Description of the task: Return only the lines running from the first line of the listing through the one with "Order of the", unchanged.

Supplied records:

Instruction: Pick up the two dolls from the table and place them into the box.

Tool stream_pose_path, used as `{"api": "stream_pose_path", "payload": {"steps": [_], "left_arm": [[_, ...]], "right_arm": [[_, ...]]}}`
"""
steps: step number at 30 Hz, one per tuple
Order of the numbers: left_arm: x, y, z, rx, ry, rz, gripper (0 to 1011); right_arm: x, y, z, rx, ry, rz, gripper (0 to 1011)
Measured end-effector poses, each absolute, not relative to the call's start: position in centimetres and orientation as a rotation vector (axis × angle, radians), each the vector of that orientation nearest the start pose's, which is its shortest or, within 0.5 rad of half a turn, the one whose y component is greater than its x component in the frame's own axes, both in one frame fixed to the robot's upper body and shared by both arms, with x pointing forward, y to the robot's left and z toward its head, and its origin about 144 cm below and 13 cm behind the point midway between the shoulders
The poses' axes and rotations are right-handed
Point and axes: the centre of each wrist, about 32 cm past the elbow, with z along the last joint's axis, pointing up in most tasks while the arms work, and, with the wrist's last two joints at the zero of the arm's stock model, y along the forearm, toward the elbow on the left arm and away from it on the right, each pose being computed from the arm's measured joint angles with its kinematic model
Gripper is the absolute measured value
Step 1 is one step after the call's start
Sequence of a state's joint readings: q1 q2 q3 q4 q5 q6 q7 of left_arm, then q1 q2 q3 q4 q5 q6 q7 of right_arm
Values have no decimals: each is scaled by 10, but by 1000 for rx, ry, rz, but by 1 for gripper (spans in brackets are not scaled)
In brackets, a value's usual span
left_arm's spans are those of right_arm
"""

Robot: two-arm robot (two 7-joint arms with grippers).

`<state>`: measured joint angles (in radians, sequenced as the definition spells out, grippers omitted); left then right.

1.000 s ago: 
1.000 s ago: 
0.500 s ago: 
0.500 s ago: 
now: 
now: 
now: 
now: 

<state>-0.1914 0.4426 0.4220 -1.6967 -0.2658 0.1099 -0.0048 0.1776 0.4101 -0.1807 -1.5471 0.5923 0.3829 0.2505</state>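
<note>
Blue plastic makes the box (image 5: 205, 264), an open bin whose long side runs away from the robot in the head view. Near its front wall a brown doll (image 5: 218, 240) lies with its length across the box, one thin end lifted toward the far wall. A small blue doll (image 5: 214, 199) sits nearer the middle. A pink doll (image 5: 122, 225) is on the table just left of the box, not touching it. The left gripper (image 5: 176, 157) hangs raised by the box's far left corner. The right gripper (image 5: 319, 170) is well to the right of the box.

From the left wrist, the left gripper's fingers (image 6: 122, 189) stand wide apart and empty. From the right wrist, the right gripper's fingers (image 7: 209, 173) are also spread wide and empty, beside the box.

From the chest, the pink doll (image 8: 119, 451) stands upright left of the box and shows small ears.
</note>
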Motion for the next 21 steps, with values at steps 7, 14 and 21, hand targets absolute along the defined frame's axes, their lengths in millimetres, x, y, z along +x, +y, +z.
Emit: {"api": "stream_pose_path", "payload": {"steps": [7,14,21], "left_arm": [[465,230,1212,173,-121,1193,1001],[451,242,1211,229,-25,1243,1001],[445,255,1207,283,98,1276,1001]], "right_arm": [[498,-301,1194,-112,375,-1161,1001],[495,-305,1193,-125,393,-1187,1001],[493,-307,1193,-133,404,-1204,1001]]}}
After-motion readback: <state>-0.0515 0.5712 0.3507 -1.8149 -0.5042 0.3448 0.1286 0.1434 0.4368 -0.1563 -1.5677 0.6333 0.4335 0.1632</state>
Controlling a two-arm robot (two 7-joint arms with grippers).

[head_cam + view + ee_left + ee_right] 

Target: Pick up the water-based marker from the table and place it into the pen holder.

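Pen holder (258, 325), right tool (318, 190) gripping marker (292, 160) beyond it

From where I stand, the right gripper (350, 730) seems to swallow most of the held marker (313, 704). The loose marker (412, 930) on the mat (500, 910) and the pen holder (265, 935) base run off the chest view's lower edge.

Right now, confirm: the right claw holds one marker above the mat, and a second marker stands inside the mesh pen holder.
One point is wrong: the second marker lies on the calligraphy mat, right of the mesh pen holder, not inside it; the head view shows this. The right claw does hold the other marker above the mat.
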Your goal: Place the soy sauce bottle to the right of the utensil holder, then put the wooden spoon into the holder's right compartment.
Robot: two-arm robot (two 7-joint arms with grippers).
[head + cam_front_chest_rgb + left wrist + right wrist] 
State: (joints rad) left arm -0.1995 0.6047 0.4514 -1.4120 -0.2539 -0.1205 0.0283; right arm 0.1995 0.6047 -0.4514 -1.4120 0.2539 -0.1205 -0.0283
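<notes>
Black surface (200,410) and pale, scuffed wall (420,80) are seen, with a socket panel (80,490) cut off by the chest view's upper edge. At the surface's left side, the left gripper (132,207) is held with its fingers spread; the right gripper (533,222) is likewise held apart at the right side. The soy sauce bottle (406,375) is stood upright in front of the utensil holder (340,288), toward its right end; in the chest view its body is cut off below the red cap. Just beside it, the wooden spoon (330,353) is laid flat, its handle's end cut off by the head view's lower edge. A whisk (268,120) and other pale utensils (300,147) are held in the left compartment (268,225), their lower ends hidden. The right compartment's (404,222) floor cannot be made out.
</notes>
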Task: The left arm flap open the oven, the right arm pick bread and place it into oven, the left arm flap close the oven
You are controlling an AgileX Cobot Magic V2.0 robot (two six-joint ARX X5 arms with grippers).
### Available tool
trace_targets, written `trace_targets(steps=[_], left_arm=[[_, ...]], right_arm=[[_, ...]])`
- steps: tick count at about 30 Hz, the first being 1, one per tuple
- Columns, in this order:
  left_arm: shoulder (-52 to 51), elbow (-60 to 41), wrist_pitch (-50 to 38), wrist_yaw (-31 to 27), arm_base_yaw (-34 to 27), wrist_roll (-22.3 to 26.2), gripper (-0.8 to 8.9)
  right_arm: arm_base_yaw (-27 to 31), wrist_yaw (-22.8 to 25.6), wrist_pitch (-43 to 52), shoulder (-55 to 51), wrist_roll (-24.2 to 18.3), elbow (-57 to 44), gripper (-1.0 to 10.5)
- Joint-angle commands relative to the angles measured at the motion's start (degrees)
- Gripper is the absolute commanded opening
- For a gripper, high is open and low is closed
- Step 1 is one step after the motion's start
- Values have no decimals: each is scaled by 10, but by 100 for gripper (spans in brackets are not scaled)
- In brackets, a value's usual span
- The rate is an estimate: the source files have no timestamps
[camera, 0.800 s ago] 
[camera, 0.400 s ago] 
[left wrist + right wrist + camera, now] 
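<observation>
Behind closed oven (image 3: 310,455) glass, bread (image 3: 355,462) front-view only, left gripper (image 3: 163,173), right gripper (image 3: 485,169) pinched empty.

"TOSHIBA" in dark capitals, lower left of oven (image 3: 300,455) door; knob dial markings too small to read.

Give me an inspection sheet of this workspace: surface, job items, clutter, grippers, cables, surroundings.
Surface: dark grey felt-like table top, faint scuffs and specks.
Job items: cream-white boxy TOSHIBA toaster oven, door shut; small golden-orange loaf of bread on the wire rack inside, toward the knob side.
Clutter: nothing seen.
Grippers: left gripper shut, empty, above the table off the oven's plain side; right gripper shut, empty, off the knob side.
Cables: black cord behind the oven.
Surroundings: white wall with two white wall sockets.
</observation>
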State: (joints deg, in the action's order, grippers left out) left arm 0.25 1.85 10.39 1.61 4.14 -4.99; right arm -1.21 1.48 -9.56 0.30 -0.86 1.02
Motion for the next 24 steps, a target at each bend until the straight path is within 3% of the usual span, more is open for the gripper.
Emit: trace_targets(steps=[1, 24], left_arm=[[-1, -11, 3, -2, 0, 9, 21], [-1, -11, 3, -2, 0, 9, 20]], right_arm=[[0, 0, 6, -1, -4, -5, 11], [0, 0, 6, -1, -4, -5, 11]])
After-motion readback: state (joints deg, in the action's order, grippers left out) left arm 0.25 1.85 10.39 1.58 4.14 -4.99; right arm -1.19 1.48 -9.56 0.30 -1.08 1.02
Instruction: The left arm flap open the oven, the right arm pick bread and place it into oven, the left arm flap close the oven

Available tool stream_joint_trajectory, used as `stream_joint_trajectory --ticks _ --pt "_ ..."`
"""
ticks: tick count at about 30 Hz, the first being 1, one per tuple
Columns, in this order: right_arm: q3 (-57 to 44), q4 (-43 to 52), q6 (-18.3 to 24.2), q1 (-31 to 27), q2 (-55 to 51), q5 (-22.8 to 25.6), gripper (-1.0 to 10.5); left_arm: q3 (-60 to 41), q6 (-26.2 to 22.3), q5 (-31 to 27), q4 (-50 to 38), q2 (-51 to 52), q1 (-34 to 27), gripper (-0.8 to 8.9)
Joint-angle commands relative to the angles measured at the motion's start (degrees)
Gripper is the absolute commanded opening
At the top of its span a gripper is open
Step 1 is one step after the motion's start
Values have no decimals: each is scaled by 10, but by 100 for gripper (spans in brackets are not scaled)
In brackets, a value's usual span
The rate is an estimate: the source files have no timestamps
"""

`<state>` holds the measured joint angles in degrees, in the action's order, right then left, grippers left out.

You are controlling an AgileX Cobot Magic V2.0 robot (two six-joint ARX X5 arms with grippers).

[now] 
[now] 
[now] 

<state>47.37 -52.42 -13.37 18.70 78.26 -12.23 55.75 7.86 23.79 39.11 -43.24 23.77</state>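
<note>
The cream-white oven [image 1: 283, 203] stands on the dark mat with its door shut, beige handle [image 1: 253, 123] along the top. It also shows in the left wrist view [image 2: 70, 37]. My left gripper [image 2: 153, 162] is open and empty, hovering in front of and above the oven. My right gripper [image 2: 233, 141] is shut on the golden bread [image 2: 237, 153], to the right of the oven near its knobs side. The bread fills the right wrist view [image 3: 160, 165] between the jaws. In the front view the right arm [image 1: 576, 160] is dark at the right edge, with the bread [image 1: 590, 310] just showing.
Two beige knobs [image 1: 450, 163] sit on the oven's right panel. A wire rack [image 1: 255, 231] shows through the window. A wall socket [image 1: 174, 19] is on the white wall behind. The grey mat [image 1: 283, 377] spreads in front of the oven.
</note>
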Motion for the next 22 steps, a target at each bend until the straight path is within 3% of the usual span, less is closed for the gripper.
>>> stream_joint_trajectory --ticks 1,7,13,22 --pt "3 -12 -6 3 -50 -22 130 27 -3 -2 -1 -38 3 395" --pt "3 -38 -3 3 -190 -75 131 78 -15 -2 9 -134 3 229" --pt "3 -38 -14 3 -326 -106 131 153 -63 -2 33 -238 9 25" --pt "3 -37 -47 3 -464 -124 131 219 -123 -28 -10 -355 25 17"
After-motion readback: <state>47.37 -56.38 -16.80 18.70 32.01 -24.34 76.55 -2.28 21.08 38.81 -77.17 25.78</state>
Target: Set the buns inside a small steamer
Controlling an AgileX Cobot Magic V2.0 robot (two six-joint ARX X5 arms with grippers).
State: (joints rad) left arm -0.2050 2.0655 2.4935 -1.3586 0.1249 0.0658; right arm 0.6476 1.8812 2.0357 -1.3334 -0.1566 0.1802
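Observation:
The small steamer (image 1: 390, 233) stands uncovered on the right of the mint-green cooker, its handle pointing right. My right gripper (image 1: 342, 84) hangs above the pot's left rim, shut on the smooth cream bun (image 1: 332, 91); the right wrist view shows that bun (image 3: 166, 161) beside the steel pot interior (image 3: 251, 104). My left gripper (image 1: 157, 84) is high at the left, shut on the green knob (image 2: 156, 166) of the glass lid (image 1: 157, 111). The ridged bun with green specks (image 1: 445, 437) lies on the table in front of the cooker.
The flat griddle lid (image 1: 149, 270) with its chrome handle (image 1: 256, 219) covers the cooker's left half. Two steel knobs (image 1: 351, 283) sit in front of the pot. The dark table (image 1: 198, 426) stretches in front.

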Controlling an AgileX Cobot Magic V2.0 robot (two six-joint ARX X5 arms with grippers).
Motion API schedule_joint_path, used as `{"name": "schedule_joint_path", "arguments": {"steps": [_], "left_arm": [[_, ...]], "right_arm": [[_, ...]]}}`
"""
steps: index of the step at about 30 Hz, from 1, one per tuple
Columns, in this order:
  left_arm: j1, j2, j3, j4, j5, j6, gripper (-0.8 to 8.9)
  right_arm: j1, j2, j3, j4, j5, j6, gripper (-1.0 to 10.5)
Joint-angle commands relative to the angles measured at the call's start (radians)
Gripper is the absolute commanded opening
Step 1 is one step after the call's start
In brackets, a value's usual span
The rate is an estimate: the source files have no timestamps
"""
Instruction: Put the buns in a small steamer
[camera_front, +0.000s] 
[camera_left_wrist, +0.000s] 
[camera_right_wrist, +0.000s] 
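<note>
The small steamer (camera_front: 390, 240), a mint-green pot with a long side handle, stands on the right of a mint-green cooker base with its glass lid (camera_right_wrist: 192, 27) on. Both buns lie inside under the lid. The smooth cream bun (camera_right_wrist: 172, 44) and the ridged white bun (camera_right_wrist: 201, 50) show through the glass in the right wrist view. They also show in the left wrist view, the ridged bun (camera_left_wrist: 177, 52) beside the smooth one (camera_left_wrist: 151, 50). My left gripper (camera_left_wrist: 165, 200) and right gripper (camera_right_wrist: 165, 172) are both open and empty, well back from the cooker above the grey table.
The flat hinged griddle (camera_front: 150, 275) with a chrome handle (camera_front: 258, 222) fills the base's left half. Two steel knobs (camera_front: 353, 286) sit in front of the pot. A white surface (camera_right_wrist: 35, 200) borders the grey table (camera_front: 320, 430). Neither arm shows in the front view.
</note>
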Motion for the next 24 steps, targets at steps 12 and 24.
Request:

Written response:
Instruction: Pick up the two dolls from the table and place them into the box.

Tool stream_pose_path, used as `{"api": "stream_pose_path", "payload": {"steps": [_], "left_arm": [[_, ...]], "right_arm": [[_, ...]]}}`
"""
steps: step number at 30 Hz, one per tuple
Order of the numbers: left_arm: x, y, z, rx, ry, rz, gripper (0 to 1011); right_arm: x, y, z, rx, ry, rz, gripper (0 to 1011)

For this exercise, nothing more remains to be done.